Why I love Evernote

Evernote Logo

A couple of weeks ago, I read an article in BusinessWeek by Rob Walker called As Evernote’s Cult Grows, the Business Market Beckons and it got me thinking about my use of Evernote.

Over time, Evernote has been “stealing” minutes from other productivity applications in my life. The biggest “looser” has been Outlook. I used to use Tasks in Outlook for my “Trusted System” but for the last couple of years I have been using Evernote.

It has also been stealing minutes from Word because I do lots of my rough outlines and “brainstorming” in Evernote too. It just seems like Evernote is so flexible and solves so many of my problems that it continues to gobble up more and more of my time.

As Walker says in the article, “Once you get it, they say, you live and die by Evernote” and sooner or later you get caught up in “The Evernote Lifestyle.” Not only do I rely on it as the foundation for my GTD Trusted System, but I use it for and ever-increasing range of tasks.
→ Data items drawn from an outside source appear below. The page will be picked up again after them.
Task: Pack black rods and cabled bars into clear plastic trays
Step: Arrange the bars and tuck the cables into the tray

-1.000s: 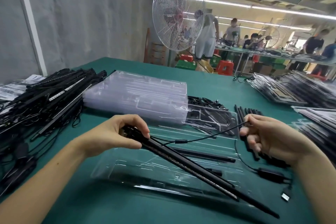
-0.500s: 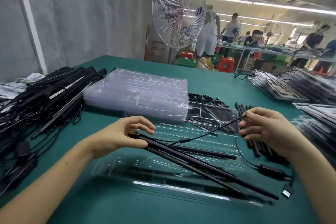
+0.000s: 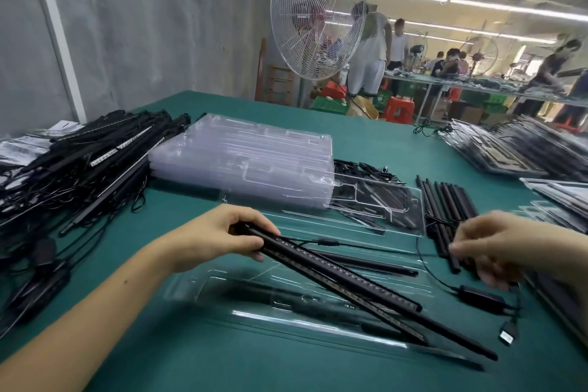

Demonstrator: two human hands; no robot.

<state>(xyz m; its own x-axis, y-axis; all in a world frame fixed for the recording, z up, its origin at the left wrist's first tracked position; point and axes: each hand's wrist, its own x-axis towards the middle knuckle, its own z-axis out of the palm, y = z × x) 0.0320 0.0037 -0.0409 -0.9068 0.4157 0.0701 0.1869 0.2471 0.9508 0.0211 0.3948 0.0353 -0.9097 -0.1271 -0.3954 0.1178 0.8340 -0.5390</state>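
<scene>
Your left hand [image 3: 219, 237] clasps the cabled bars [image 3: 334, 277] above the clear tray [image 3: 286, 318]. I cannot tell what your blurred right hand [image 3: 499, 248] holds. Next, seat them in its channels.

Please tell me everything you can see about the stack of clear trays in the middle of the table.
The stack of clear trays holds several thin moulded plastic sheets, clear with a faint violet tint, with long channels pressed in. It lies flat on the green table, beyond the left hand. The pile of cabled bars lies by its left edge. No hand touches it.
</scene>
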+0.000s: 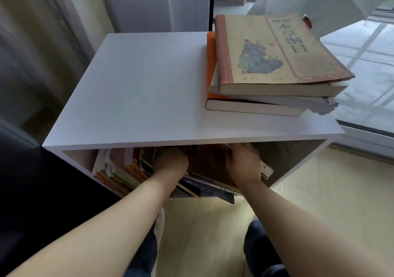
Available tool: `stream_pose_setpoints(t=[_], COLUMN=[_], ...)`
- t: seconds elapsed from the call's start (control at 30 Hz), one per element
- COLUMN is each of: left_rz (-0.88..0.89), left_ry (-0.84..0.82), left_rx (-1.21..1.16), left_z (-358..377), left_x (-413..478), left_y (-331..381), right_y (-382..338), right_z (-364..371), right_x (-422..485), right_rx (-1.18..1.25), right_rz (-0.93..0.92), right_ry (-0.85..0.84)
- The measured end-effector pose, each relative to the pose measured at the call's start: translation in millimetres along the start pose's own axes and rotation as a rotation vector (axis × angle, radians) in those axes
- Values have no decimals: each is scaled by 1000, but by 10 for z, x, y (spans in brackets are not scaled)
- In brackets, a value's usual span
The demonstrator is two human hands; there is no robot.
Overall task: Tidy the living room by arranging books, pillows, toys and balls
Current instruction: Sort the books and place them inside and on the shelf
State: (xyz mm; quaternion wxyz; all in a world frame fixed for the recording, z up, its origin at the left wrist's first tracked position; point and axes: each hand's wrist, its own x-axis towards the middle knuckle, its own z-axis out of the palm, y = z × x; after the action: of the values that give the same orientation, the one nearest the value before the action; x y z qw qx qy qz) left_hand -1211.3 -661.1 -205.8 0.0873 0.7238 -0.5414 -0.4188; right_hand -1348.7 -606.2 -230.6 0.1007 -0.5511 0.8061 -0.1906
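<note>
A white open-front cabinet (pixel 149 89) stands before me. Inside its compartment lean several books (pixel 119 172); a large dark brown book (pixel 207 163) sits between my hands. My left hand (pixel 172 161) grips its left side, fingers hidden under the cabinet top. Against the book's right edge, my right hand (pixel 245 163) is curled around it. On the cabinet top at the right lies a stack of three books: a tan old book with a painted figure (pixel 277 50) on top, a white one under it, an orange one (pixel 212 63) at the bottom.
A dark sofa arm (pixel 32 180) is at the left and curtains (pixel 42 42) hang behind it. Pale tiled floor (pixel 330 191) lies to the right, with a window track beyond. My slippered feet (pixel 260 244) are below the cabinet.
</note>
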Motion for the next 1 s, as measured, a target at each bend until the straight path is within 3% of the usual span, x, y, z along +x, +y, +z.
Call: stream_pose_setpoints(t=[0.13, 0.23, 0.33, 0.43, 0.53, 0.6, 0.7, 0.8, 0.9, 1.0], left_rz=[-74, -190, -384, -465, -366, -133, 152, 225, 191, 27], left_ry=[-42, -123, -278, -390, -395, -334, -87, 132, 7, -228], left_rx=[21, -235, -471, -482, -356, -173, -33, -51, -58, -21], left_z=[23, 18, -29, 33, 164, 230, 198, 147, 189, 272], left_x=[75, 24, -30, -58, -67, -25, 43, 82, 200, 278], left_y=[41, -42, -244, -383, -306, -200, -112, -124, -84, 32], right_y=[138, 149, 142, 161, 211, 277, 442, 571, 629, 733], right_z=[229, 472, 674, 752, 811, 827, 809, 740, 663, 617], right_x=[24, -58, -97, -60, -40, -56, -85, -92, -88, -187], right_rx=[14, 4, 51, 99, 146, 175, 140, 12, 143, 473], right_rz=[-33, -71, -76, -74, -59, -28, 28, 133, 182, 389], right_ry=[-201, -374, -337, -291, -258, -257, -297, -373, -493, -329])
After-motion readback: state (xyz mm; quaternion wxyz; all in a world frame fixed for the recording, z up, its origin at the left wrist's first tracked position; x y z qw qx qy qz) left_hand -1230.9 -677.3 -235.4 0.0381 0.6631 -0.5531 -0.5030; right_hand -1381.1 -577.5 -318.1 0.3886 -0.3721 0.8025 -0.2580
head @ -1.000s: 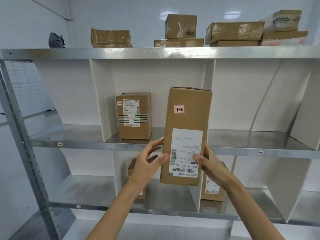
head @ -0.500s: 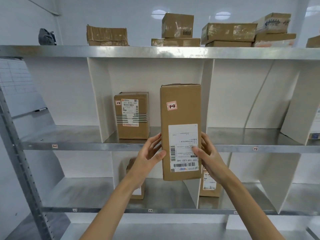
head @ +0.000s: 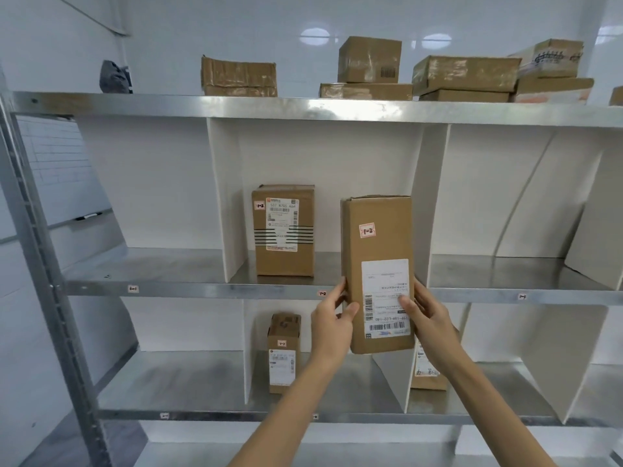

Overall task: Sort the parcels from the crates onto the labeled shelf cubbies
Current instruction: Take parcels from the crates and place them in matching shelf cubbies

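1. Parcel in hand: a tall brown carton (head: 377,274) with a small tag reading "1-2" and a white shipping label is held upright in front of the middle shelf (head: 202,289). Its lower part hangs below the shelf edge, so it is not yet set down.
2. Hands: the left hand (head: 332,318) grips the left side of the carton and the right hand (head: 426,315) grips the right side, both near the bottom half, thumbs on the front face.
3. Target: the shelf-edge tag (head: 322,293) just left of the carton seems also to read "1-2". That cubby already holds one labeled box (head: 285,230), standing upright, with free space to its right.
4. Done so far, as I judge: that box, two parcels on the lower shelf (one (head: 284,353) in the cubby below, one (head: 428,372) partly hidden behind the right forearm), and several cartons on the top shelf (head: 303,107).
5. Left: the "1-1" cubby (head: 151,264) and the cubby to the right (head: 505,271) show no parcels. The crates are not in view, so how many parcels remain I cannot tell.
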Motion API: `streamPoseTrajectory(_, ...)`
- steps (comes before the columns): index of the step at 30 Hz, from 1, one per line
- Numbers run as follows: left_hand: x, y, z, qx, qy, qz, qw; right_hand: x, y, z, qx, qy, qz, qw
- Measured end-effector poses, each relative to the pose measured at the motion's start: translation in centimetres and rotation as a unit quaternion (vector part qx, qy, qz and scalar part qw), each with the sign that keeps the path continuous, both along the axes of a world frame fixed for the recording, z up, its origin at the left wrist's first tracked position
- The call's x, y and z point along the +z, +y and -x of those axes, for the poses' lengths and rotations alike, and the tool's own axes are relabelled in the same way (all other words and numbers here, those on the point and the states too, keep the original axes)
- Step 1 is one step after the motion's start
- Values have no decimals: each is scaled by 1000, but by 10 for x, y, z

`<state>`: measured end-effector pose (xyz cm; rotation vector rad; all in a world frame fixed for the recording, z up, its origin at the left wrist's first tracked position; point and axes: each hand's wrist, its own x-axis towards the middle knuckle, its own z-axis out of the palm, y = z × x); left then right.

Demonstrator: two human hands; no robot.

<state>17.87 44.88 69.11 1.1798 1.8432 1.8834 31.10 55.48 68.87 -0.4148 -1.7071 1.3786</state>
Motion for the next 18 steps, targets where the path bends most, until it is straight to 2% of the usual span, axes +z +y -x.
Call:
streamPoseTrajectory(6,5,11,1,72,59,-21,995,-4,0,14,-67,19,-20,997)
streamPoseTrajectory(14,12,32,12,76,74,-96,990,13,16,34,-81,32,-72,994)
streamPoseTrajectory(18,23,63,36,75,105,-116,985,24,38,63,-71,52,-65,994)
It’s logo is an elephant because it is designed to help you “Remember Everything.” Here is a quick example, I’m in the gym and I keep running into the same people in the locker room but forgetting their names. So, I say “I’m sorry I forgot your name” and then when they tell me I put it in Evernote with a little clue to help me remember. Then the next time I see the person I just whip out my phone and I can easily find their name. This has happened countless times.
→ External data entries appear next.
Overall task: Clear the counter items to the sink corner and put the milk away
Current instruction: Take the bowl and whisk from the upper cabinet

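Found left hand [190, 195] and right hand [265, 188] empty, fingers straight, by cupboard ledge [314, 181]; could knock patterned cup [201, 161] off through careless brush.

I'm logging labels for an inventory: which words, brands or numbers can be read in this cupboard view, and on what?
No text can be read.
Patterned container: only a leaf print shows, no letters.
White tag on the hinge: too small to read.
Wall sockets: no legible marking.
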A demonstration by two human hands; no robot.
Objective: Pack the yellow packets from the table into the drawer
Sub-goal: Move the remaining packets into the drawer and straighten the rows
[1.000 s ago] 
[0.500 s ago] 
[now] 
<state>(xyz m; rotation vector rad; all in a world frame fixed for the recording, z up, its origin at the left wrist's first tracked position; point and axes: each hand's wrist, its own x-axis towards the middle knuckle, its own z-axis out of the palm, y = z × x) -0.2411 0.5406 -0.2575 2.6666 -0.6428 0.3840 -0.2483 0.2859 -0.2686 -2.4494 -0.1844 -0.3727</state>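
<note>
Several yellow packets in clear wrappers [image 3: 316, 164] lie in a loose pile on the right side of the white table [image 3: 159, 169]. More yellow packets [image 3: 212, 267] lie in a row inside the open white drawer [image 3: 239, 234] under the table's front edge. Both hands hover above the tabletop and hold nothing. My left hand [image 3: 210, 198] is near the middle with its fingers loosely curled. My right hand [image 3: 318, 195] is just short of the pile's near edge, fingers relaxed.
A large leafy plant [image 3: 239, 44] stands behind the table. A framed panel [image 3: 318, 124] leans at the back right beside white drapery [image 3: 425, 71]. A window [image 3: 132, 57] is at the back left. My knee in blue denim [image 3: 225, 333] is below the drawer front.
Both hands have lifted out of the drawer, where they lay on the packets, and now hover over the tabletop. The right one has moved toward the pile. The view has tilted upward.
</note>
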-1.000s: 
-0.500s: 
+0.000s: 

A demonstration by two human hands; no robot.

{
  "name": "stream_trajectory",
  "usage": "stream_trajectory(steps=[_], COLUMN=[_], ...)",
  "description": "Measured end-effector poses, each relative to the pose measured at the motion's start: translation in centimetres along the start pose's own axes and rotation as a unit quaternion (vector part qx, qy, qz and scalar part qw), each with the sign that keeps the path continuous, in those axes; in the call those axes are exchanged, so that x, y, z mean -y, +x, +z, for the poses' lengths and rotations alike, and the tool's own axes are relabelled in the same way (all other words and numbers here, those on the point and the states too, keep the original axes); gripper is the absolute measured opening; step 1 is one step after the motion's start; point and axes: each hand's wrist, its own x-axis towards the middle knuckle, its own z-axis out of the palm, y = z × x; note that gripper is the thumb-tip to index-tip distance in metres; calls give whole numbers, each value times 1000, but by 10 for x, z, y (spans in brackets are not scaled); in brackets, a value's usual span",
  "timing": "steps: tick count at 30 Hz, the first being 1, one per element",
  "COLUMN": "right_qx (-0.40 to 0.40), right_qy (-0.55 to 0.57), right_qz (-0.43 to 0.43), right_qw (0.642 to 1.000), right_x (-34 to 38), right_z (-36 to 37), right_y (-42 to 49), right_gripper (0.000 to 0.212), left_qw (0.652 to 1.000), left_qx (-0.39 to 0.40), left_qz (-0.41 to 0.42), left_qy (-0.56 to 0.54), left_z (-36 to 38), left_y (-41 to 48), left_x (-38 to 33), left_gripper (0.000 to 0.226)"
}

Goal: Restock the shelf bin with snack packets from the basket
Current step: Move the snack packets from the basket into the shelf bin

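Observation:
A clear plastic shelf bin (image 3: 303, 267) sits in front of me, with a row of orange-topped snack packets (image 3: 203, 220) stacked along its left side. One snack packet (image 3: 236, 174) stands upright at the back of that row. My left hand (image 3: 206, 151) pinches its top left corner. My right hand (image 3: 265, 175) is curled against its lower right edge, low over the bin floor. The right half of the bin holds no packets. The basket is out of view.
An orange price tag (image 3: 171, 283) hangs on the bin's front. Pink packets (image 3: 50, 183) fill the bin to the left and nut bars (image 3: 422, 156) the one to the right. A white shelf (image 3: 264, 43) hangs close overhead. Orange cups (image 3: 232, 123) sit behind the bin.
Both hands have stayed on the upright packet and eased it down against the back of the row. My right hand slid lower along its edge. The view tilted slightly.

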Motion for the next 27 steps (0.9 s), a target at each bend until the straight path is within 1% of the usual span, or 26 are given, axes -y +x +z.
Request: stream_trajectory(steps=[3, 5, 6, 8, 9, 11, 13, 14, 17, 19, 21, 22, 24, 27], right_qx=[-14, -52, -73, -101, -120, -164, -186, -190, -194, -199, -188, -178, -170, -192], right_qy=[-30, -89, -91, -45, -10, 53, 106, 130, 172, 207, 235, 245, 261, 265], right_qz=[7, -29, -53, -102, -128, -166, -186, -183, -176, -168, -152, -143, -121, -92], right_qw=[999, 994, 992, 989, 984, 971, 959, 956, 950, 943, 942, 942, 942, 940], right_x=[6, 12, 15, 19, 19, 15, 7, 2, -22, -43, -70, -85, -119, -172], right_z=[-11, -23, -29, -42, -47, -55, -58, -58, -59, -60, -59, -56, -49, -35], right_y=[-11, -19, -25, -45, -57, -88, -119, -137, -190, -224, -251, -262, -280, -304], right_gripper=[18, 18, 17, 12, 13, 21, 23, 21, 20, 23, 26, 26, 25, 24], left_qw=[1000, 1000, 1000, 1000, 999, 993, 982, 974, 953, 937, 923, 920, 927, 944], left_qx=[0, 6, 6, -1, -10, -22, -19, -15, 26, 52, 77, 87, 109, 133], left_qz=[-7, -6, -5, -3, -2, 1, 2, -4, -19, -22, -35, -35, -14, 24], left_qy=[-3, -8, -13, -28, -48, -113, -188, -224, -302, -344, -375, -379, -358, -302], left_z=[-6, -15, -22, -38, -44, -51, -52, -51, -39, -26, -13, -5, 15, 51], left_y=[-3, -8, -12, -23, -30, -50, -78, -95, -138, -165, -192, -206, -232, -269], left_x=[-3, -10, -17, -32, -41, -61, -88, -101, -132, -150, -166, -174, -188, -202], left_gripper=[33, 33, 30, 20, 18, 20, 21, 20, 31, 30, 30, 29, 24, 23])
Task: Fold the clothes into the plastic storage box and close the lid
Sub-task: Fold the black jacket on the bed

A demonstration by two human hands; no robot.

Getting information in and out of Evernote is the key to its success. You can capture anything – your ideas, things you like, things you hear, and things you see. You can capture and retrieve your “stuff” on any device because Evernote works with nearly every computer, phone and mobile device out there. And you can find you stuff fast by searching by keyword, tag or even printed and handwritten text inside images.

Evernote is exhibit A for what a modern app should be. It is easy to use, fast, free, works on virtually all devices, leverages the cloud to store your information and sync it across all your devices. It leverages the “freemium” model where you can pay for additional functionality.

The people who I have recommended Evernote to generally fall into one of two camps. They either, try it for a little while and quit because they don’t “get it” or it becomes the foundation for their entire organizational structure and they can’t imagine life without Evernote.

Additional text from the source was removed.